3. Results and discussion

The obtained materials and their sulfur-doped composites were firstly investigated by XRD to obtain their crystal structures. Fig. 1a shows the XRD patterns of CAC, OAC, HAC and NAC, and Fig. 1b shows the XRD patterns of NAC, elemental sulfur and NAC/50S composite. As seen in Fig. 1a, the XRD curves of the four samples show a similar crystal structure. The CAC displays two peaks at around 2θ = 30° and 44°, which indicates that the CAC is amorphous frameworks. And OAC, HAC, NAC carbon exhibit the same peaks at same positions, indicating that they are all amorphous. Comparisons of XRD patterns among NAC carbon matrix, elemental sulfur and sulfur-loading NAC/50S composite were shown in Fig. 1b. The element sulfur shows several very strong peaks at 2θ = 23°, 26°, 28°, 29°, which is consistent with structure of sulfur. The NAC/50S composite shows a strong peak at 2θ = 23°, and no peak appears at 26°, 28°, 29°, which can deduce that most sulfur is highly dispersed in the pores of carbon, the sulfur content on the surface of the carbon is very low.²³

Fig. 1 (a) X-Ray diffraction curves of CAC, OAC, HAC, NAC before sulfur loading and (b) NAC, sulfur, NAC/50S composite.

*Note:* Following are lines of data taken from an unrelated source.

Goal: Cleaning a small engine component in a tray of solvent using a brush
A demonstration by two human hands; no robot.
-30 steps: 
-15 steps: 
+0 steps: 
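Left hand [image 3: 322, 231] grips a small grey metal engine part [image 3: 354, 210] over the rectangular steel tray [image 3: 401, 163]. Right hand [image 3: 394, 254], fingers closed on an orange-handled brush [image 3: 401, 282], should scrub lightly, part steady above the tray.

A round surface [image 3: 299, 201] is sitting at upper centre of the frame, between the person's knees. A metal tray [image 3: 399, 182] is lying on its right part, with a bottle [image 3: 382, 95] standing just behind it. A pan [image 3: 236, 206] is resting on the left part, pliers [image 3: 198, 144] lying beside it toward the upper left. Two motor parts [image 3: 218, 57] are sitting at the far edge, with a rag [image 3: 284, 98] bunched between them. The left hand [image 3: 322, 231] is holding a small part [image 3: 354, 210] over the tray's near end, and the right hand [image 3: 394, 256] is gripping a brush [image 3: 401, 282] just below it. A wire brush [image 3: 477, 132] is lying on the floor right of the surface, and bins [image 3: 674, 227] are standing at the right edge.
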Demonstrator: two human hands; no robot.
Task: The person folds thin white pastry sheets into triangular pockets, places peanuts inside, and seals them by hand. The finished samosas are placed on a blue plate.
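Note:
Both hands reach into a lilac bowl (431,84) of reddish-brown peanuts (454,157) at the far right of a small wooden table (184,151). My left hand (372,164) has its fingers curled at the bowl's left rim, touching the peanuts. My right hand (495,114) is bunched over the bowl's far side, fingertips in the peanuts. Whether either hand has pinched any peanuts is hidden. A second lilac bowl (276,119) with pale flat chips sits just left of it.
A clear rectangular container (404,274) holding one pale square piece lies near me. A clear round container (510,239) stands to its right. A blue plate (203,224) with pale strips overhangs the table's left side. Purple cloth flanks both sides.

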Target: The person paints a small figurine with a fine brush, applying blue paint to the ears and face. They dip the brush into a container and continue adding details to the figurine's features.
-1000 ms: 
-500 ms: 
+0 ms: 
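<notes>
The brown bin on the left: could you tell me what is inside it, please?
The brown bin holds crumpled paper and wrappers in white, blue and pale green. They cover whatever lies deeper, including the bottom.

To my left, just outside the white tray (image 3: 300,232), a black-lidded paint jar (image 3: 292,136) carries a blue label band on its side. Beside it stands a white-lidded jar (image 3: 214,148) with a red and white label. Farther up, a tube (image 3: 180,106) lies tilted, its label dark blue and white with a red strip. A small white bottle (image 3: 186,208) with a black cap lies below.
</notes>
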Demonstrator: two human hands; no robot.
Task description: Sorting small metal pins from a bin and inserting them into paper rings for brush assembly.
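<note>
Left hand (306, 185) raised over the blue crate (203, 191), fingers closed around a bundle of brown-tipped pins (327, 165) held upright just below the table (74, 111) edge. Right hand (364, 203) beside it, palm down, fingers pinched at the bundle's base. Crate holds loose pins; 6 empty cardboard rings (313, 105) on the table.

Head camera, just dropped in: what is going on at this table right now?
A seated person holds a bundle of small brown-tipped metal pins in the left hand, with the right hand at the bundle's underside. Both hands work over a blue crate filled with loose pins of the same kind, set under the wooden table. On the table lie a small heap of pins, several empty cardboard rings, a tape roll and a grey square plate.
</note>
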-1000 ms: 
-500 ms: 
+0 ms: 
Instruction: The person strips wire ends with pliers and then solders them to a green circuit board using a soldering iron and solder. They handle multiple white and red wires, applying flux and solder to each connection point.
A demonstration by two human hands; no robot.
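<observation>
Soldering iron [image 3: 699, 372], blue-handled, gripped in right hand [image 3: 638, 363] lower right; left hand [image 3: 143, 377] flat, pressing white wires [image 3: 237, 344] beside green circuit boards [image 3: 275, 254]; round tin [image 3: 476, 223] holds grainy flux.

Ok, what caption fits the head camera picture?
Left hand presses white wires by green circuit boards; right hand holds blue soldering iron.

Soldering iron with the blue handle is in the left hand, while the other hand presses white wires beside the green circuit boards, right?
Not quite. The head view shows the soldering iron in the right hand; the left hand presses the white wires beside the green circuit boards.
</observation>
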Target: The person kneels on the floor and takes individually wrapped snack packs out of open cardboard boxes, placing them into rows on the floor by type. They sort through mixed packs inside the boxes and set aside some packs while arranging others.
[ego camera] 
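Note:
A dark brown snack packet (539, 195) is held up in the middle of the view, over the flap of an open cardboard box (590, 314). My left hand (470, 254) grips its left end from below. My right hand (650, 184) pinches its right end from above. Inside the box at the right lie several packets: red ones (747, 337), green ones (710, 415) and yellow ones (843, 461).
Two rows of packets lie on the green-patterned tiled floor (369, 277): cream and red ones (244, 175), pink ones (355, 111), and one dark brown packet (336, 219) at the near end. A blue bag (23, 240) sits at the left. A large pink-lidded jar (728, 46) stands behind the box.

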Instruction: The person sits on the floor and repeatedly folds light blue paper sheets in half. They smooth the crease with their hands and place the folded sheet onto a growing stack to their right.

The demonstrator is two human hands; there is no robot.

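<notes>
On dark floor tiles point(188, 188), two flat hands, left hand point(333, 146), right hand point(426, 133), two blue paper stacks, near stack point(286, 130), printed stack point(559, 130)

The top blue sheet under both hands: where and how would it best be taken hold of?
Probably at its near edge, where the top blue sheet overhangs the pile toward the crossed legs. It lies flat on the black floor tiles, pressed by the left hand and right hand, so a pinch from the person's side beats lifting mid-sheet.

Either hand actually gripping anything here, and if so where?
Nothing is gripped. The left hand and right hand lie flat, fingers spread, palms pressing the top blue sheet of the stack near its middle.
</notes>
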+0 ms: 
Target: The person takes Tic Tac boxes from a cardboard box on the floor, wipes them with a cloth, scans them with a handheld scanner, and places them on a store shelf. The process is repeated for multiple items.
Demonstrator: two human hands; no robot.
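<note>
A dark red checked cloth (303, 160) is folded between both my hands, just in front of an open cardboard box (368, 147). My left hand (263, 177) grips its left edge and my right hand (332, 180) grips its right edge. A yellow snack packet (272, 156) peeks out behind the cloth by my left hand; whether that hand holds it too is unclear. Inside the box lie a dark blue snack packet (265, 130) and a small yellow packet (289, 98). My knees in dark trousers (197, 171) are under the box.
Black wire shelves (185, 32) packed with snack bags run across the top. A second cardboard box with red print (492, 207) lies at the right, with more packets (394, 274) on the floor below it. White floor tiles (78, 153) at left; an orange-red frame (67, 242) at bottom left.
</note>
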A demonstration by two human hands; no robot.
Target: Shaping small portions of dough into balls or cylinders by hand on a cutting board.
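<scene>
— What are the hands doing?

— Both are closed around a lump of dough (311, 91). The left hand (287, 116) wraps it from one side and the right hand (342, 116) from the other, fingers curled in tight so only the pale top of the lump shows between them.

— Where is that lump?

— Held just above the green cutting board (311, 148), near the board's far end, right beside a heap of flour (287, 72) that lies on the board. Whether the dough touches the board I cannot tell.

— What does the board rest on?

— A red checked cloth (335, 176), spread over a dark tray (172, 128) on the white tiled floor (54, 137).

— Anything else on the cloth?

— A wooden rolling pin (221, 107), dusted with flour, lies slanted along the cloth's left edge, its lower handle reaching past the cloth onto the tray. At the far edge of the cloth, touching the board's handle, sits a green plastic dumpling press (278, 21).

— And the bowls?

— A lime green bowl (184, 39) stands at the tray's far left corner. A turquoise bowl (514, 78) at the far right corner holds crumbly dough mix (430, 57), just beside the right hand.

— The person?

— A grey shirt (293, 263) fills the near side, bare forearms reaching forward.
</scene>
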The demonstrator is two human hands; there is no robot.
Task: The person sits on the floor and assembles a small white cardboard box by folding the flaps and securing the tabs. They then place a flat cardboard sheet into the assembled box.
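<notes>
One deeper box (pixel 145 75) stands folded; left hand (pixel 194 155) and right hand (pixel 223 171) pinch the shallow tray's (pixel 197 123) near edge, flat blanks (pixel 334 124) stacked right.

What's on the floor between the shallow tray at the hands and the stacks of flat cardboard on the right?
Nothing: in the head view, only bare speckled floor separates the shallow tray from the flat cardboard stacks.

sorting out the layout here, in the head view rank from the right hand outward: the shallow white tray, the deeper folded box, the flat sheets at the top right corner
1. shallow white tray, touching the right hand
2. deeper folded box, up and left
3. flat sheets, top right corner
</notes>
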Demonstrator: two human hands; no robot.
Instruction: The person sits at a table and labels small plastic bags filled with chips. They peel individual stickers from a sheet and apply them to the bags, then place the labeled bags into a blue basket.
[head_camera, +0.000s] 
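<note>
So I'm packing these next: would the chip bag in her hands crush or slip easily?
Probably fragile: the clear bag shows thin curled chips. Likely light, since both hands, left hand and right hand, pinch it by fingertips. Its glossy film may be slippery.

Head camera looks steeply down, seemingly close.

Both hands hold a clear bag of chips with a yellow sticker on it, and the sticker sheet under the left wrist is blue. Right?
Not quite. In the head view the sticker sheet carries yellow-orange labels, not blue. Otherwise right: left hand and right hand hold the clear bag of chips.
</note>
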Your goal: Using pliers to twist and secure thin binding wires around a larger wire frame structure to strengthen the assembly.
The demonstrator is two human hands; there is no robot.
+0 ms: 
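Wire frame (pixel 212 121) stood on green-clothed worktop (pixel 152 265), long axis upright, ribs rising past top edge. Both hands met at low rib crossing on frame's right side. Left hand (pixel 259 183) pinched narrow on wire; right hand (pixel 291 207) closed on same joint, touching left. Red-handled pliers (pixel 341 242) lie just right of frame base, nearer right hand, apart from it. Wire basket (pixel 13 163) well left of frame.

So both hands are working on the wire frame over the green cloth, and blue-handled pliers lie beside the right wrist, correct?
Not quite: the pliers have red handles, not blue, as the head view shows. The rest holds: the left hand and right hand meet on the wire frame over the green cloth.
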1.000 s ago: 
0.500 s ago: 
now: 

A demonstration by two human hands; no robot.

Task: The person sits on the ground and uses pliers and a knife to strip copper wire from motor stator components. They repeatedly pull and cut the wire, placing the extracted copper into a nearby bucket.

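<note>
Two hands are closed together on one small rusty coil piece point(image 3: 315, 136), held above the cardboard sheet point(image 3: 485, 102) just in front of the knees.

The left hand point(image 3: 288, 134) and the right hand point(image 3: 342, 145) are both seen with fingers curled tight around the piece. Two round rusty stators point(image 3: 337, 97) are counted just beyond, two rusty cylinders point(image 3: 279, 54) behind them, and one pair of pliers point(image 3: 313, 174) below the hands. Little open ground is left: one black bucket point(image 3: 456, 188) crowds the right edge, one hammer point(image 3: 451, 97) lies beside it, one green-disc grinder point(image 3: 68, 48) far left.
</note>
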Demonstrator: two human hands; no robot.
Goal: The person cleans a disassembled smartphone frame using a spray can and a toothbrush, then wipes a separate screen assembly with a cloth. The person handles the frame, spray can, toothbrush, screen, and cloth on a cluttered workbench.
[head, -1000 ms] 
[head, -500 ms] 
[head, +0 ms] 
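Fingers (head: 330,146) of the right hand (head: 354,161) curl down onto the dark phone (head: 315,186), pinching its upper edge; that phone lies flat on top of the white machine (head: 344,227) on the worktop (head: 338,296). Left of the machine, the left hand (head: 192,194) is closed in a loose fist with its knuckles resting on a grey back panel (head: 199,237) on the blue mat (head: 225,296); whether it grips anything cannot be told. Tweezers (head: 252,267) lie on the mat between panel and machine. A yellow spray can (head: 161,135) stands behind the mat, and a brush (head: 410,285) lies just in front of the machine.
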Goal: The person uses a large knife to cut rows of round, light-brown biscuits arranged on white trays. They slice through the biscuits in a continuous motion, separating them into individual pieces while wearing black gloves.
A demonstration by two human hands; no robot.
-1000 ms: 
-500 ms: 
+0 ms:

The exact sulfur content of the NAC/50S composite was measured by TGA. As shows in Fig. 2, the TGA curve of element sulfur shows a rapid weight loss from 180 °C to 320 °C. And the TGA curves of four carbon composites show a slow weight loss from 250 °C to 430 °C. These indicate that the sulfur inside the nanopores of the carbon is harder to evaporate than exposed elemental sulfur. The TGA curves of CAC/50S, OAC/50S, HAC/50S, NAC/50S remain almost unchanged up to 600 °C, indicating that the sulfur content of the composites is 47.1 wt%, 52.1 wt%, 48.6 wt%, 48.7 wt%, respectively.

Fig. 2 The TGA curves of sulfur, CAC/50S, OAC/50S, HAC/50S, NAC/50S.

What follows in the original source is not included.